Nice memories and photos, Chefguy, and lovely memory of your sister.
My Aunt Bertha was the master pie maker. She used lard for her wonderful, flakey crust. Her apple pie was good, but her strawberry-rhubarb was the best.
I can’t eat restaurant or store-bought pies at all. Terrible crusts, and the fillings always too sweet and gooey. Pies must be homemade.

What a lovely memory and what a marvelous way to celebrate her life.

I have never been able to make a good crust. And I love me some apple pie.

My girlfriend just made her take on my Mother’s savory tomato pie recipe.

Green tomatoes, onions and bacon. My GOD, it’s good.

Boy, I hear that. My father used to stop at every single roadhouse and cafe on any trips we took, looking for pie and coffee. My mother would look at the pie he was eating and invariably pronounce it “not fit to eat”. And she was right: those shiny cardboard crusts and those gluey fillings made with cornstarch were, and still are, god-awful. I’ll usually only order a piece of pie if it’s a cream pie or something like pecan pie, without a top crust. I don’t know whose homes those “home made” pies are coming from, but they probably should be torched. :smiley:

I admit to using the Pillsbury premade crust for one-crust pies if I’m in a rush. They also work well on savoury pies. They’re ok. Not as good as a good homemade, but better than some homemade and not terrible.

(Don’t beat me!)

Nice. I make at least one apple pie per year, for Thanksgiving. Everyone loves it…I’m not a huge fan of the crust, but other people seem to like it. I’m afraid to try to fix it.

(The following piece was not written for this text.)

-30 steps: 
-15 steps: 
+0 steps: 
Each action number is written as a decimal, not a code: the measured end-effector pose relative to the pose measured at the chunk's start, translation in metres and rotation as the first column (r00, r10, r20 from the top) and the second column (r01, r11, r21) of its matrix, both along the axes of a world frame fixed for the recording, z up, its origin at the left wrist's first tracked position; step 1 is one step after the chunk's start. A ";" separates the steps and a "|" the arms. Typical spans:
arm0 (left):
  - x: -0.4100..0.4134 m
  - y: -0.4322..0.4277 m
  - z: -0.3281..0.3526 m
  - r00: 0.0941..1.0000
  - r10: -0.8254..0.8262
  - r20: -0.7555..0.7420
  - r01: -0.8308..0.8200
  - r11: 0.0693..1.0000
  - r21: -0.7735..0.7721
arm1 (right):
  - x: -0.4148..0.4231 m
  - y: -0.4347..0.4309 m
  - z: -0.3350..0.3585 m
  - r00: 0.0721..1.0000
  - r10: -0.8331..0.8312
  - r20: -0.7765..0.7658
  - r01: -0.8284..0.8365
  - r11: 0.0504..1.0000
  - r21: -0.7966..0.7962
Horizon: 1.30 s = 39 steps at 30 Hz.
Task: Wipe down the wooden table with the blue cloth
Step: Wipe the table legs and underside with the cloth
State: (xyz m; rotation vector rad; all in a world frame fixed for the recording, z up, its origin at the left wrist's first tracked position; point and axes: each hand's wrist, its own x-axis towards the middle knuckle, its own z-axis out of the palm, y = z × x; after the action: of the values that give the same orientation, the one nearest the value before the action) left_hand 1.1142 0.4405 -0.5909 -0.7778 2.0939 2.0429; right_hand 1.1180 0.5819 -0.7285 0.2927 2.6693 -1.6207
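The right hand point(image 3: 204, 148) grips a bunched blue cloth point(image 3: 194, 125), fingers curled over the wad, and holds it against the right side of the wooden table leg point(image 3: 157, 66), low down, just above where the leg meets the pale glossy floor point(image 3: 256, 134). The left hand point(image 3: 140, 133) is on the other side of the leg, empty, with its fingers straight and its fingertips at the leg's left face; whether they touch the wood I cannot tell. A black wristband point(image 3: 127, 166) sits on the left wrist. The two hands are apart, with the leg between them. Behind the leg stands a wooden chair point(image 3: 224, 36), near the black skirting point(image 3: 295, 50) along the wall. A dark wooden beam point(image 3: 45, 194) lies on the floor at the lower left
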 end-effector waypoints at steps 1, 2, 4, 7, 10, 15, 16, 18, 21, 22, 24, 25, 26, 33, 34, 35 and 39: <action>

I was born in Juneau and remember our blueberry picking trips every year. We all had a coffee can hanging around our necks with a string to put the berries in. My sister continued using that method her whole life. After moving to ANC, we went up to Hatcher Pass every year to pick. I left AK at 20 years old and returned at age 50. We went berry picking every year until we retired and left. There were three places that had the best-tasting berries: Sheep Mountain, out the ACS tower road, and at the camping area on the Paxson side of the old Denali Highway. Good memories, and the pies were outstanding. My mother would also can blueberry jam.

I’ve never made pie crust. I was going to before the SO moved in, but she says I should just buy it frozen. She says it’s very easy, but not worth the effort. I’d still like to try, but I just never get to it.

My sister learned a little trick from a college roommate that has revolutionized our crusts. I’ll give the whole recipe:

for one crust (double to make two pies):

blend together
2 cups flour
1.5 teaspoon salt
1 cup Crisco/1 Crisco stick

now, the trick. Stir together
3/8 cup flour
3/8 cup water
and add the mixture to above dry ingredients

work just enough that the dough hangs together as a ball, divide in half, and roll out the discs.

Do you cut the Crisco into the flour cold or do you simply mix it all in a blender?

The key to my mom’s was to cut in Crisco with a pastry blender till pea-sized and then put the dough ball in the fridge. The cold “peas” create the holes for flakiness. She wouldn’t have made the dough and immediately rolled it out.

I don’t understand how the “trick” provides any benefit to the dough. Can you explain?

If that’s not a description of a great family, I don’t know what is.

Michigan wild blueberries are absolutely amazing as well. I have nothing but pity for those people who only know the big, flavorless blueberries they sell in stores. Small, tart, and wild is the way to go. I can’t stand picking them, but I’m lucky enough to live in an area where they show up in the farmer’s market every late July/August, and I can buy and freeze enough to keep me through the winter. I so missed them when I lived in non-blueberry states.

I think I dated her. :smiley:

They grow them in Oregon, as well, but the farms all use domesticated berry bushes that have been bred to produce berry clusters, much like grapes. It’s just more profitable that way. I find them pretty tasteless, so they end up as jam, because the flavor is concentrated. We’ve gone to the Cascades and picked wild berries a couple of times; they’re pretty good. It seems weird to me that people here aren’t all that into picking wild berries, so opportunities abound. It was an annual ritual for us in Alaska, and I would include crowberries and any wild cranberries that we ran across. It’s all good in a pie.